• [Supplied information]
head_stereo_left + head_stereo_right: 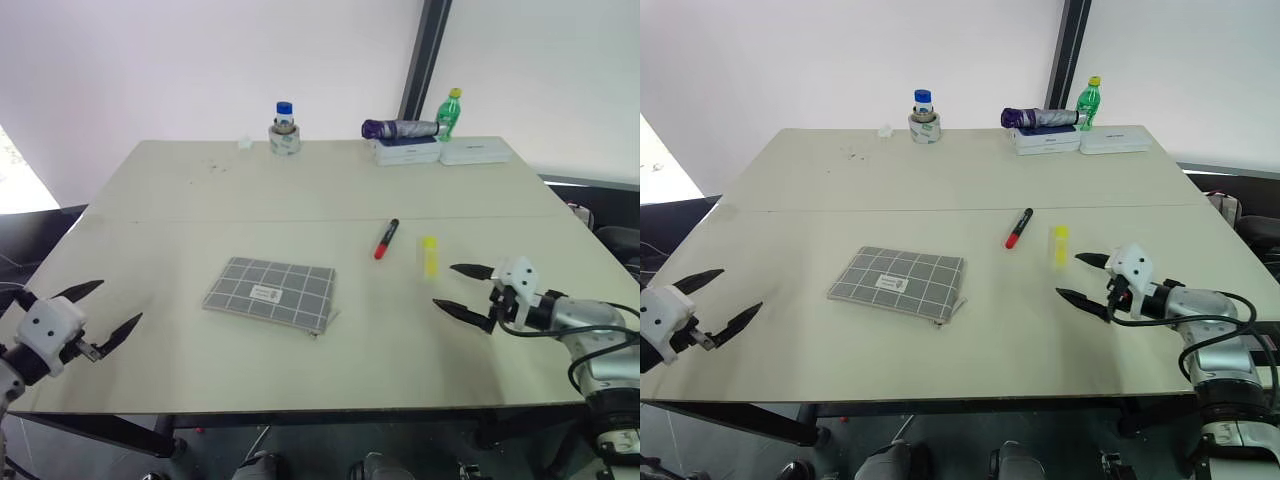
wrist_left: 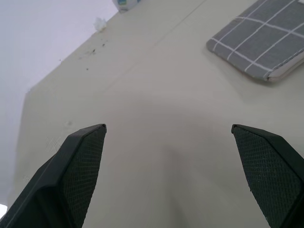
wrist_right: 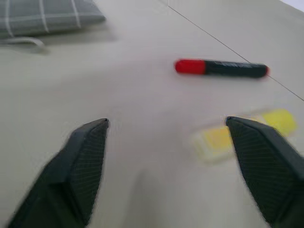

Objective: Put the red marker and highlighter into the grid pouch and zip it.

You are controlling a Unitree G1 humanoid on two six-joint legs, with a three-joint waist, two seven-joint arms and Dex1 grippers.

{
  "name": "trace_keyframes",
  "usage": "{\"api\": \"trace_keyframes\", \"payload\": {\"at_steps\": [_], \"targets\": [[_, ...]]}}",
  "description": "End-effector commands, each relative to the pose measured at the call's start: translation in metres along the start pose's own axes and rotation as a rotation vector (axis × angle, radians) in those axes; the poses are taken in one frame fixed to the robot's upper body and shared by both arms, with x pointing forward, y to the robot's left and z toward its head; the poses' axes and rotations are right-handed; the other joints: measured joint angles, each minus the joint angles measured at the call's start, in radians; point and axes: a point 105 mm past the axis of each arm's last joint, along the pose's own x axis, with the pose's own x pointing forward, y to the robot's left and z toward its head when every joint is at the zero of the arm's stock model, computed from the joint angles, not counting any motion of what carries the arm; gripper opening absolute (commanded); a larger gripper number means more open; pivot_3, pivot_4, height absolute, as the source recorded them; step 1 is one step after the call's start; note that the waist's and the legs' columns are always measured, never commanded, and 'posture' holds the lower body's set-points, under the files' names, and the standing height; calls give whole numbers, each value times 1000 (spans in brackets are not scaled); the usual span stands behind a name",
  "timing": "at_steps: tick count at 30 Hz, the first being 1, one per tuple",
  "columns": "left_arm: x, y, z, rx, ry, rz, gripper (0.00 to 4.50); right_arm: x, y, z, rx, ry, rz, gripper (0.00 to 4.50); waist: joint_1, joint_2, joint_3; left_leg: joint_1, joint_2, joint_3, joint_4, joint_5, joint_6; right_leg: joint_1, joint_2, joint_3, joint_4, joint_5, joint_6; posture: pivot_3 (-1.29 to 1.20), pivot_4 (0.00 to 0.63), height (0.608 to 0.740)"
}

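The grid pouch point(image 1: 270, 292) lies flat near the middle of my table point(image 1: 200, 190), zipper edge toward me. At about 8 o'clock from it my left gripper point(image 1: 98, 311) hovers over the near left corner, fingers spread wide and empty. At 3 o'clock from the pouch my right gripper point(image 1: 461, 289) hangs with its fingers apart, holding nothing, tips just short of the highlighter point(image 1: 429, 256). The red marker point(image 1: 386, 238) lies just beside the highlighter, at 10 o'clock from it, apart from both.
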Motion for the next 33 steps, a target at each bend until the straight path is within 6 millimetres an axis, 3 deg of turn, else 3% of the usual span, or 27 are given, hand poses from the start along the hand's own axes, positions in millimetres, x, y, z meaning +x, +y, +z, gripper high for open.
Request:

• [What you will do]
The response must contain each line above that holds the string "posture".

• [Response area]
  "description": "End-effector commands, each relative to the pose measured at the call's start: translation in metres along the start pose's own axes and rotation as a rotation vector (axis × angle, radians) in those axes; the poses are taken in one frame fixed to the robot's upper body and shared by both arms, with x pointing forward, y to the robot's left and z toward its head; the poses' axes and rotations are right-handed; the other joints: measured joint angles, each minus the joint angles measured at the call's start, in radians; point and axes: a point 105 mm past the axis of each arm's last joint, along the pose's own x axis, with the pose's own x pointing forward, y to the robot's left and z toward its head when every joint is at the zero of the arm's stock model, computed from the joint angles, not counting any motion of what carries the arm; gripper opening absolute (commanded); a larger gripper number means more open; pivot_3, pivot_4, height absolute, as the source recorded them; step 1 is one step after the call's start; note that the waist's and the legs' columns are always measured, never commanded, and 'posture' holds the lower body's set-points, under the files' names, and the standing height; calls give whole numbers, each value times 1000 (spans in brackets are not scaled); the usual span stands behind a name",
  "columns": "left_arm: x, y, z, rx, ry, rz, gripper (0.00 to 4.50); right_arm: x, y, z, rx, ry, rz, gripper (0.00 to 4.50); waist: joint_1, joint_2, joint_3; left_leg: joint_1, joint_2, joint_3, joint_4, joint_5, joint_6; right_leg: joint_1, joint_2, joint_3, joint_4, joint_5, joint_6; posture: pivot_3 (-1.29 to 1.20), pivot_4 (0.00 to 0.63), height (0.608 to 0.740)"

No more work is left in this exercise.